• _PROBLEM TO WORK ON_:
Retype the entries below word for word, leaving none out.

• _DATASET CONTENT_:
■ ■ ■ ■ ■ ■ ■

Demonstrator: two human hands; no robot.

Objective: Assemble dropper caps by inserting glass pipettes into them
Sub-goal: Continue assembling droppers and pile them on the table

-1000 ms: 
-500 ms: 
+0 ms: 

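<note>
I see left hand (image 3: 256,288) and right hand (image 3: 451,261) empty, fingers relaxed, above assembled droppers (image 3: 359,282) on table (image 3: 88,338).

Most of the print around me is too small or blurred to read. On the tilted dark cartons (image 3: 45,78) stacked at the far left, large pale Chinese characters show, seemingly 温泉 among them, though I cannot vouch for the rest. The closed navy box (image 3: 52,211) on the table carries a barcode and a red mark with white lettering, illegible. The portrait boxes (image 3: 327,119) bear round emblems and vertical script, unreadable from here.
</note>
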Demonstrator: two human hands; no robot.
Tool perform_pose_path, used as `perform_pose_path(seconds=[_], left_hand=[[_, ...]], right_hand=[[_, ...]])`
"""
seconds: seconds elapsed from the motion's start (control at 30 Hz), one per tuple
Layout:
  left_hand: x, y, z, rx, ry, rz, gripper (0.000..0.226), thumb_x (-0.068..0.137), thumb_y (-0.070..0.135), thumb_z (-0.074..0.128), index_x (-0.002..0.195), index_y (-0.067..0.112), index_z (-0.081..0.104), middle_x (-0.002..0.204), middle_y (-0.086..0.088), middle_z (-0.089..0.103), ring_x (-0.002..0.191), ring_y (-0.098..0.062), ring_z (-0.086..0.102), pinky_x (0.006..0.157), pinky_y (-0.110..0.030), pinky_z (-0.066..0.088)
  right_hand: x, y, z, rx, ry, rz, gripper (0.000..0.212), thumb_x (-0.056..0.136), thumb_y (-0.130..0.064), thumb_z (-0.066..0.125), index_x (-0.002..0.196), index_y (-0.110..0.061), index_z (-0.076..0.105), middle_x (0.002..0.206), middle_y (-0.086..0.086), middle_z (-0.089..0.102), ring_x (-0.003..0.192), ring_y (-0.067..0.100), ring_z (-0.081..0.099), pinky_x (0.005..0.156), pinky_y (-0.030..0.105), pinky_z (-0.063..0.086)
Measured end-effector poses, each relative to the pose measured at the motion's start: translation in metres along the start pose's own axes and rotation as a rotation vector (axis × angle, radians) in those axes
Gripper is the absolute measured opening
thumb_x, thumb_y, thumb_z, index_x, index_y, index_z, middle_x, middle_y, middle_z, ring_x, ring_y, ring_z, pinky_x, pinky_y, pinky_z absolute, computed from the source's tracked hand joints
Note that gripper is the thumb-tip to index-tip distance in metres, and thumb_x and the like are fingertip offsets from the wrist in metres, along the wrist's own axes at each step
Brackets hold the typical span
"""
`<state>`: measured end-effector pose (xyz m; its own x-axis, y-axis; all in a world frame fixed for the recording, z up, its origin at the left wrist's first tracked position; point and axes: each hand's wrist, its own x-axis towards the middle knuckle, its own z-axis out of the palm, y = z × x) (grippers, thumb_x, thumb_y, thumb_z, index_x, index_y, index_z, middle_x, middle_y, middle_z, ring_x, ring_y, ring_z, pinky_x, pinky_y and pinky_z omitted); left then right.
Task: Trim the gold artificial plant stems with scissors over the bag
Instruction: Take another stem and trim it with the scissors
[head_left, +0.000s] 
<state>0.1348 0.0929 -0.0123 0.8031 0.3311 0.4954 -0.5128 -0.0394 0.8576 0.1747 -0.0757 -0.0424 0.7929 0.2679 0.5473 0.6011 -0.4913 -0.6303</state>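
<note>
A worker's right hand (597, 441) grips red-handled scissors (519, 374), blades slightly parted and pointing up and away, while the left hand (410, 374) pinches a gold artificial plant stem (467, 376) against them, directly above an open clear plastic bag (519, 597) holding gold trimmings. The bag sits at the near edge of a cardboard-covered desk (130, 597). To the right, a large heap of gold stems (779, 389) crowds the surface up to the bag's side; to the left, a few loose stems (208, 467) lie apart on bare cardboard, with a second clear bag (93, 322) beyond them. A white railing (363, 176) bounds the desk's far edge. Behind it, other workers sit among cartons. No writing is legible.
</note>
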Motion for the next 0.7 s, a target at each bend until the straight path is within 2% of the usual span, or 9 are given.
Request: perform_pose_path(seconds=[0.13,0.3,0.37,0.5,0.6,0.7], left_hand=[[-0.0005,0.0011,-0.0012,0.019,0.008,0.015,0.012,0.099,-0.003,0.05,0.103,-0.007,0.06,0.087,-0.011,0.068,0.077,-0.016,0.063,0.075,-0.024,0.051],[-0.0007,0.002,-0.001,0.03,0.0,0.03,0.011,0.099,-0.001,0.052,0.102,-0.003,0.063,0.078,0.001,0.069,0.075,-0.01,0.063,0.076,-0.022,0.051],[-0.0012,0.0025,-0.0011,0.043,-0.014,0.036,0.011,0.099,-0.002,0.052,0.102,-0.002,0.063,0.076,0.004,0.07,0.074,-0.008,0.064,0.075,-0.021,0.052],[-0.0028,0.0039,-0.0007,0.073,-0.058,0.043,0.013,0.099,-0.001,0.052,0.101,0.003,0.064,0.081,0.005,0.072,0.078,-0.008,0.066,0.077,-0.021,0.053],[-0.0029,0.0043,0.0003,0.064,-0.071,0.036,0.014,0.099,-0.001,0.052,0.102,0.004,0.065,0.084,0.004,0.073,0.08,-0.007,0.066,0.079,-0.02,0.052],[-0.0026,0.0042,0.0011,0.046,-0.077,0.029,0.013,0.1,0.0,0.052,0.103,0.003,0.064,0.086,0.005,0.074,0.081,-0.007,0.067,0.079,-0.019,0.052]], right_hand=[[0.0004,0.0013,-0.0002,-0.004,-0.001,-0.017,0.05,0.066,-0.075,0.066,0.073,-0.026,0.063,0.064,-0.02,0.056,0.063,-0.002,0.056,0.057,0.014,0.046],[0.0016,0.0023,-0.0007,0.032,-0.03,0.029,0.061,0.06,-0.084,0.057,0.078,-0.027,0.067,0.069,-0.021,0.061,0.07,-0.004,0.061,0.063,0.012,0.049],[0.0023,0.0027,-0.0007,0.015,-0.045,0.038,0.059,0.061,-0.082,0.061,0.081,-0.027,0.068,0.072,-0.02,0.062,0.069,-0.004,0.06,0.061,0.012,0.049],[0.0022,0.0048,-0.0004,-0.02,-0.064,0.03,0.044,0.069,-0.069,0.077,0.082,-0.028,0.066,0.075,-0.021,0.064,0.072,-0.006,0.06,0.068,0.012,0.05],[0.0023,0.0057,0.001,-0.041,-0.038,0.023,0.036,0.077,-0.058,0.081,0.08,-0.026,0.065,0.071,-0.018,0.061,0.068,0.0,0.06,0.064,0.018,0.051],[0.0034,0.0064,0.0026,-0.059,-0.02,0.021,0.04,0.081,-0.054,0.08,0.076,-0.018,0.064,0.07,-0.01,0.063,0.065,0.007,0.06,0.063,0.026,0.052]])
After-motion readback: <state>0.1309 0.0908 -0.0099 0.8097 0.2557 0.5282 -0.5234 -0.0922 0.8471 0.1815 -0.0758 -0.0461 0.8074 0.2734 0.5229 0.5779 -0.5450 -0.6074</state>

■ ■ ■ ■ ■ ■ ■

• _ANSWER TO THIS EXERCISE_:
Demonstrator: two human hands; no robot.

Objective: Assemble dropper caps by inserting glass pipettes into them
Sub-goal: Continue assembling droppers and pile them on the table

-1000 ms: 
-500 ms: 
+0 ms: 

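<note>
I see left hand (image 3: 256,288) and right hand (image 3: 451,261) empty, fingers relaxed, above assembled droppers (image 3: 359,282) on table (image 3: 88,338).

Most of the print around me is too small or blurred to read. On the tilted dark cartons (image 3: 45,78) stacked at the far left, large pale Chinese characters show, seemingly 温泉 among them, though I cannot vouch for the rest. The closed navy box (image 3: 52,211) on the table carries a barcode and a red mark with white lettering, illegible. The portrait boxes (image 3: 327,119) bear round emblems and vertical script, unreadable from here.
</note>
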Demonstrator: two human hands; no robot.
Tool perform_pose_path, used as `perform_pose_path(seconds=[_], left_hand=[[_, ...]], right_hand=[[_, ...]])`
"""
seconds: seconds elapsed from the motion's start (control at 30 Hz), one per tuple
Layout:
  left_hand: x, y, z, rx, ry, rz, gripper (0.000..0.226), thumb_x (-0.068..0.137), thumb_y (-0.070..0.135), thumb_z (-0.074..0.128), index_x (-0.002..0.195), index_y (-0.067..0.112), index_z (-0.081..0.104), middle_x (-0.002..0.204), middle_y (-0.086..0.088), middle_z (-0.089..0.103), ring_x (-0.002..0.191), ring_y (-0.098..0.062), ring_z (-0.086..0.102), pinky_x (0.006..0.157), pinky_y (-0.110..0.030), pinky_z (-0.066..0.088)
  right_hand: x, y, z, rx, ry, rz, gripper (0.000..0.212), thumb_x (-0.056..0.136), thumb_y (-0.130..0.064), thumb_z (-0.066..0.125), index_x (-0.002..0.196), index_y (-0.110..0.061), index_z (-0.076..0.105), middle_x (0.002..0.206), middle_y (-0.086..0.086), middle_z (-0.089..0.102), ring_x (-0.003..0.192), ring_y (-0.067..0.100), ring_z (-0.081..0.099), pinky_x (0.005..0.156), pinky_y (-0.030..0.105), pinky_z (-0.063..0.086)
Measured end-effector poses, each relative to the pose measured at the motion's start: translation in metres along the start pose's own axes and rotation as a rotation vector (axis × angle, radians) in those axes
Gripper is the absolute measured opening
thumb_x, thumb_y, thumb_z, index_x, index_y, index_z, middle_x, middle_y, middle_z, ring_x, ring_y, ring_z, pinky_x, pinky_y, pinky_z absolute, computed from the source's tracked hand joints
Note that gripper is the thumb-tip to index-tip distance in metres, and thumb_x and the like are fingertip offsets from the wrist in metres, along the wrist's own axes at each step
Brackets hold the typical span
"""
`<state>`: measured end-effector pose (xyz m; its own x-axis, y-axis; all in a world frame fixed for the recording, z up, its origin at the left wrist's first tracked position; point and axes: each hand's wrist, its own x-axis towards the middle knuckle, its own z-axis out of the palm, y = z × x) (grippers, thumb_x, thumb_y, thumb_z, index_x, index_y, index_z, middle_x, middle_y, middle_z, ring_x, ring_y, ring_z, pinky_x, pinky_y and pinky_z omitted); left then right.
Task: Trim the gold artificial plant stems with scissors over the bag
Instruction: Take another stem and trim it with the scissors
[head_left, +0.000s] 
<state>0.1348 0.0929 -0.0123 0.8031 0.3311 0.4954 -0.5128 -0.0394 0.8576 0.1747 -0.0757 -0.0424 0.7929 0.2679 0.5473 0.6011 -0.4913 -0.6303</state>
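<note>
A worker's right hand (597, 441) grips red-handled scissors (519, 374), blades slightly parted and pointing up and away, while the left hand (410, 374) pinches a gold artificial plant stem (467, 376) against them, directly above an open clear plastic bag (519, 597) holding gold trimmings. The bag sits at the near edge of a cardboard-covered desk (130, 597). To the right, a large heap of gold stems (779, 389) crowds the surface up to the bag's side; to the left, a few loose stems (208, 467) lie apart on bare cardboard, with a second clear bag (93, 322) beyond them. A white railing (363, 176) bounds the desk's far edge. Behind it, other workers sit among cartons. No writing is legible.
</note>
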Motion for the next 0.7 s, a target at each bend until the straight path is within 2% of the usual span, or 9 are given.
Request: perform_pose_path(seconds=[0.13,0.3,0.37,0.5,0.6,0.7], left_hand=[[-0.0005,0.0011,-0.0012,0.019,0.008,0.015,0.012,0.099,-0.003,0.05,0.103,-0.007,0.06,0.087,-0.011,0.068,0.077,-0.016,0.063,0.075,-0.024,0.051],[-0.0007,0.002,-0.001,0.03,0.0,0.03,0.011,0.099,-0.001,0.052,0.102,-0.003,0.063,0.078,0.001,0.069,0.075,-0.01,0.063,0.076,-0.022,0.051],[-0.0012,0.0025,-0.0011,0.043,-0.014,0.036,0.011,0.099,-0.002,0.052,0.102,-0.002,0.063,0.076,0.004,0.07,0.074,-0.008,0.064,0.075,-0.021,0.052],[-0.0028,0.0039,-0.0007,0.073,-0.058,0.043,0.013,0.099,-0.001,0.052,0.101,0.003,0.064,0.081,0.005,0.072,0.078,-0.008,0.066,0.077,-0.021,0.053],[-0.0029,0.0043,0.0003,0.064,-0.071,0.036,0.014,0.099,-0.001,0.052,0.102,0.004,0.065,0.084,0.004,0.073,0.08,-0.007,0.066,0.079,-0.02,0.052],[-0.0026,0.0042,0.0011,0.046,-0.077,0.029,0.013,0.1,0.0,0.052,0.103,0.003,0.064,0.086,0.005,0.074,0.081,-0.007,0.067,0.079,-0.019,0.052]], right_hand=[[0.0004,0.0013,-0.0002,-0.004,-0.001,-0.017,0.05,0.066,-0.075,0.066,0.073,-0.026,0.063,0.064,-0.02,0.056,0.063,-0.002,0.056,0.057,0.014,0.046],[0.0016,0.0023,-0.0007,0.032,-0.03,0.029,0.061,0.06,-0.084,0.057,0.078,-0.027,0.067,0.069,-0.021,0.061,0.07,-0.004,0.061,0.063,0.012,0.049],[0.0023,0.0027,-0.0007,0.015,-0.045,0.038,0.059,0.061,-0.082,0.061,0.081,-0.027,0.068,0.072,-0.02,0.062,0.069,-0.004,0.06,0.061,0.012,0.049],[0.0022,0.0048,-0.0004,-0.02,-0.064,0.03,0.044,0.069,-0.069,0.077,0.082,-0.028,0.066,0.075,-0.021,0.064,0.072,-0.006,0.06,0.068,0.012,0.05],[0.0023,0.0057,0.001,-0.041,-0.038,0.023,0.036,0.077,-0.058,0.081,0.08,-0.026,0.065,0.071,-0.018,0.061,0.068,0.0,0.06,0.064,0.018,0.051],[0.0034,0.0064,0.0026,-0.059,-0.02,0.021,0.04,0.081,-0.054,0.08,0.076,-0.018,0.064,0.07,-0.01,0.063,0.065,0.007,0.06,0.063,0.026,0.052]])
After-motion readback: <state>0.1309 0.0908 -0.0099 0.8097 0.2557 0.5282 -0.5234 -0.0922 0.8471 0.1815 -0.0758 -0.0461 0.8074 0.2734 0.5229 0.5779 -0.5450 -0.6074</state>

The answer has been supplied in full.